Untuk gen target yang diketahui, ChIP-qPCR ( PCR kuantitatif) mengkuantifikasi pengayaan di daerah genomik spesifik. Primer dirancang untuk situs pengikatan yang diduga dan untuk daerah kontrol negatif. Pengayaan dihitung sebagai peningkatan lipatan atas kontrol negatif atau kromatin masukan. ChIP-qPCR sensitif, kuantitatif, dan cocok untuk studi berbasis hipotesis dari lokus terpilih.

ChIP-on-Chip

ChIP berbasis microarray menghibridisasi DNA yang diperkaya ChIP ke microarray tiling yang mencakup daerah genomik yang diminati. DNA masukan dilabeli dengan satu fluorofor dan DNA ChIP dengan yang lain. Daerah genomik dengan rasio tinggi sesuai dengan situs pengikatan. Resolusi dibatasi oleh ukuran fragmen dan jarak probe.

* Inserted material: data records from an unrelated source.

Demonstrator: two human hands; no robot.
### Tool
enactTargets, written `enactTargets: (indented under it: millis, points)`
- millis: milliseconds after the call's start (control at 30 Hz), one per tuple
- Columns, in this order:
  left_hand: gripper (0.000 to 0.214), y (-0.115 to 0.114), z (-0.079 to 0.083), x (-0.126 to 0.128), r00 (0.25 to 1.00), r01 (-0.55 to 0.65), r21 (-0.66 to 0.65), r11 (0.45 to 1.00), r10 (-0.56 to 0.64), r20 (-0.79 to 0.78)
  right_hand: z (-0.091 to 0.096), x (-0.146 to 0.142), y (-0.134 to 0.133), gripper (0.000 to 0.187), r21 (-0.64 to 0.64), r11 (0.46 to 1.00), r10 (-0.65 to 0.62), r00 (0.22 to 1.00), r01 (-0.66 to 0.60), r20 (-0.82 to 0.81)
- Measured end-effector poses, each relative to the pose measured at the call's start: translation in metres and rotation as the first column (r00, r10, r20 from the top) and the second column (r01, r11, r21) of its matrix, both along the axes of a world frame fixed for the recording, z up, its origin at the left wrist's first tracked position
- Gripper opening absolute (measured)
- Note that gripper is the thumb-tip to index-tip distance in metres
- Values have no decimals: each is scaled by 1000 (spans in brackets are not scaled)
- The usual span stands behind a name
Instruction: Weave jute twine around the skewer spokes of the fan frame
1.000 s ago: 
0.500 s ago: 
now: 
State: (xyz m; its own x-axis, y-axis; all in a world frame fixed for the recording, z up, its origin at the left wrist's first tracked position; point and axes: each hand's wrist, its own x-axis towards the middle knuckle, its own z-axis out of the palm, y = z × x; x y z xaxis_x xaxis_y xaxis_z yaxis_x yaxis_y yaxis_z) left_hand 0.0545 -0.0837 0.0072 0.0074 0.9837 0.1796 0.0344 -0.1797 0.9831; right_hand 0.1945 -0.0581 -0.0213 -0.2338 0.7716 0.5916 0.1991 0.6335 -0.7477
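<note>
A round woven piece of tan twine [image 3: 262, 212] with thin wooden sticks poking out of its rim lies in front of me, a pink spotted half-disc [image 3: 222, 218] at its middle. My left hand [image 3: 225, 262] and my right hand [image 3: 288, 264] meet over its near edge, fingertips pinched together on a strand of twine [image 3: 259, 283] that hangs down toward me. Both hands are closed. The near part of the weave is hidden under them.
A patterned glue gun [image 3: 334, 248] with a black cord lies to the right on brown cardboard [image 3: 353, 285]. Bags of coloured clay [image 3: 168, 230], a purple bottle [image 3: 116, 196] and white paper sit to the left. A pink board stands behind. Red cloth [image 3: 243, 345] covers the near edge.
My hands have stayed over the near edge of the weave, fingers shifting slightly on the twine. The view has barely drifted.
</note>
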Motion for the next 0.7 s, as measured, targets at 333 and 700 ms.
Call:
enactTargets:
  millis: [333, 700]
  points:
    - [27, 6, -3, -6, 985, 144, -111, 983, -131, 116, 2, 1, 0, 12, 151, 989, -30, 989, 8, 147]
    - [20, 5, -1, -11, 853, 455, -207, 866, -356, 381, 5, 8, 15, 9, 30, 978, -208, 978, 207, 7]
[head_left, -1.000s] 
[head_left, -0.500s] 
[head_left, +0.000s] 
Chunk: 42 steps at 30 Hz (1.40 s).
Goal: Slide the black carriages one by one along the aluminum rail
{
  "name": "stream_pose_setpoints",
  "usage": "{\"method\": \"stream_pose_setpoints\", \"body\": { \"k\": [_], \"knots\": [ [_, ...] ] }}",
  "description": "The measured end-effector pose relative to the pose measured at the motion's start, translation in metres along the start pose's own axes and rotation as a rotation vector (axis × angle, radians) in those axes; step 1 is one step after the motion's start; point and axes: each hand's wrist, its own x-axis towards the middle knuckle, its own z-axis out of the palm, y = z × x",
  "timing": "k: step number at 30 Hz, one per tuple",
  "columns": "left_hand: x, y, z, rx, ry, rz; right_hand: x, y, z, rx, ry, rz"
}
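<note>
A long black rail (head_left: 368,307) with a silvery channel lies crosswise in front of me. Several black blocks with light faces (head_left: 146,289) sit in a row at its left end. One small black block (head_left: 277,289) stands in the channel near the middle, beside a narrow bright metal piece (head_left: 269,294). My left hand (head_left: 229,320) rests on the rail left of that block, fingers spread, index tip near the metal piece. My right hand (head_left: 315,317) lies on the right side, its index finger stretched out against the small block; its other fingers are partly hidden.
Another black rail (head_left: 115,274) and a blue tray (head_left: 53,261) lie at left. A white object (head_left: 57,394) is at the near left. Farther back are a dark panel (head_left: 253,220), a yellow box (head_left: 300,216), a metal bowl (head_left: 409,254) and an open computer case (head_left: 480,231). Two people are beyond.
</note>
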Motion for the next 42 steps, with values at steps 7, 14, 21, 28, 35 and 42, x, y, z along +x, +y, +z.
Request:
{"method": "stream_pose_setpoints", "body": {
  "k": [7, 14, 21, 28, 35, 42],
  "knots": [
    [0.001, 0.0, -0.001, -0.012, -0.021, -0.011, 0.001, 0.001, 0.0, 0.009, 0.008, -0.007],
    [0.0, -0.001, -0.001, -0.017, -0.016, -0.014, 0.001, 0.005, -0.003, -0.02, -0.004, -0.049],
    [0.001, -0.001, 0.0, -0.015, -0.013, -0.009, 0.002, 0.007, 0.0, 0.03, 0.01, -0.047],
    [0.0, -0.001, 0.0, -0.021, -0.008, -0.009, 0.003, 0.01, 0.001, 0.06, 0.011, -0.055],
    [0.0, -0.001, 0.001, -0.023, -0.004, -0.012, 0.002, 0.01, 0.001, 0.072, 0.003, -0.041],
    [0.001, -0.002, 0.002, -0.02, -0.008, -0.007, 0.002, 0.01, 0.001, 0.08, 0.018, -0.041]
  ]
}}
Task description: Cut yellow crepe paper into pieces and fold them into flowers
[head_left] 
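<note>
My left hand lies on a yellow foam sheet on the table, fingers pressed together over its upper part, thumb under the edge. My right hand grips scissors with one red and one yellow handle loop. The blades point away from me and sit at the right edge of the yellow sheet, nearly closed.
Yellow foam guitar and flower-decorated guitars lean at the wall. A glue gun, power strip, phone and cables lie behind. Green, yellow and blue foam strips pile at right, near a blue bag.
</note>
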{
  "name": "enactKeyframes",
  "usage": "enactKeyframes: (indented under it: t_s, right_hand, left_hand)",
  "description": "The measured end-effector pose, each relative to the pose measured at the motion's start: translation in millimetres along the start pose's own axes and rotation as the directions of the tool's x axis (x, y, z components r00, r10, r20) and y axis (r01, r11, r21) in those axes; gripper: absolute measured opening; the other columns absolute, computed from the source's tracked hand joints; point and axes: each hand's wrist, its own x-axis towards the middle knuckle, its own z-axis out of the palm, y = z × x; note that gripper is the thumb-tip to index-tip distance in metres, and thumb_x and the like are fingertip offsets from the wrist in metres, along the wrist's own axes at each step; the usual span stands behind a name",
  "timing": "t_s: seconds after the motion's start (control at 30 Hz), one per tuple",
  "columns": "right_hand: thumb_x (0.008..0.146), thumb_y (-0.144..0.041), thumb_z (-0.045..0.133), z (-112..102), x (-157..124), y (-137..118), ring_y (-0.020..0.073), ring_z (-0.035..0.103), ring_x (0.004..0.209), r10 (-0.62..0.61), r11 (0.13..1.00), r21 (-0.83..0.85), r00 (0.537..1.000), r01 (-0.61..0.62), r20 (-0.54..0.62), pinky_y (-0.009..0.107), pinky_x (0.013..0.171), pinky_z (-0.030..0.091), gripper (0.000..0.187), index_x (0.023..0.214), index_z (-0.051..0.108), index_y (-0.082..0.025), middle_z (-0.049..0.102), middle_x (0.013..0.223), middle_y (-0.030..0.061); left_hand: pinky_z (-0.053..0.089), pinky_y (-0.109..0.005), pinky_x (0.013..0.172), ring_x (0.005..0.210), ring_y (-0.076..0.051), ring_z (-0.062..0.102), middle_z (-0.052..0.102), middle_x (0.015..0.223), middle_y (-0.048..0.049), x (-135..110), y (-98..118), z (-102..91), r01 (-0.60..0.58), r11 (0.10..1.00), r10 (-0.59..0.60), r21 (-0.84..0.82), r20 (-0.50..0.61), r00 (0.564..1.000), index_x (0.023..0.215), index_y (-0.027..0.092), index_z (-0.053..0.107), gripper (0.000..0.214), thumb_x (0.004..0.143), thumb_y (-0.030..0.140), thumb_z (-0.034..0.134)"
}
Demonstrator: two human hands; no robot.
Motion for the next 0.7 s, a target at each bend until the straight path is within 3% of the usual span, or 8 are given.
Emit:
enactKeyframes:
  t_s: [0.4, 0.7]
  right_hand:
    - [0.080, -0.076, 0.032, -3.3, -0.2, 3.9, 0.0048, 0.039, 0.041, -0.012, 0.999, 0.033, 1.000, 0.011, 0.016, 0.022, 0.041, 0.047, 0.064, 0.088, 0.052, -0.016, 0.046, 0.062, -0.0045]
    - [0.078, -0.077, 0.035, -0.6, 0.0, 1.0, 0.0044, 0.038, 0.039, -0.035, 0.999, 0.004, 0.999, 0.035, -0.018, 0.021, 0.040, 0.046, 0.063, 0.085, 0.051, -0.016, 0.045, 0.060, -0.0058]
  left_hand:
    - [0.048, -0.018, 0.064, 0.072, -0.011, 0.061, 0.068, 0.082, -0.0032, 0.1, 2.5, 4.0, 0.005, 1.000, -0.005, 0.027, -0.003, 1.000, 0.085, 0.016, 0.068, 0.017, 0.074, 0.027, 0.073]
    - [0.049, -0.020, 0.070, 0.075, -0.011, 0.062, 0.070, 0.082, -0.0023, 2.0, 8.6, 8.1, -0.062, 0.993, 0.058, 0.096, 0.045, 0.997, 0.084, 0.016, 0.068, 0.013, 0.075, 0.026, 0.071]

ChIP-on-chip sebagian besar telah digantikan oleh ChIP-seq.

ChIP-Sequencing

ChIP-seq menggabungkan ChIP dengan pengurutan generasi berikutnya. Fragmen DNA yang diimunopresipitasi diurutkan, dan bacaan diselaraskan ke genom referensi. Daerah dengan pengayaan bacaan signifikan secara statistik, disebut puncak, menunjukkan situs pengikatan protein. ChIP-seq memberikan resolusi lebih tinggi, kebisingan lebih rendah, dan cakupan seluruh genom tanpa memerlukan probe yang telah ditentukan. Algoritma pemanggilan puncak seperti MACS mengidentifikasi daerah di mana kepadatan bacaan secara signifikan melebihi distribusi latar belakang.

Analisis Data

Analisis data ChIP-seq dimulai dengan kontrol kualitas, penyelarasan bacaan, dan penghapusan duplikat PCR. Pemanggilan puncak mengidentifikasi daerah yang diperkaya menggunakan model Poisson atau binomial negatif. Koreksi pengujian berganda mengontrol laju penemuan palsu. Analisis hilir meliputi anotasi puncak ke gen terdekat, penemuan motif untuk mengidentifikasi preferensi sekuens, dan perbandingan antar kondisi.

Aplikasi

ChIP-seq memetakan situs pengikatan faktor transkripsi di seluruh genom, mengungkapkan jaringan pengatur yang mengendalikan ekspresi gen. Ini memetakan pola modifikasi histon yang menentukan promotor aktif, penambah, dan kromatin yang direpresi. ChIP-seq untuk RNA polimerase II mengidentifikasi gen yang ditranskripsi dan polimerase yang dijeda. Proyek ENCODE dan Roadmap Epigenomics menghasilkan ribuan kumpulan data ChIP-seq, menciptakan peta komprehensif lanskap pengatur genom manusia.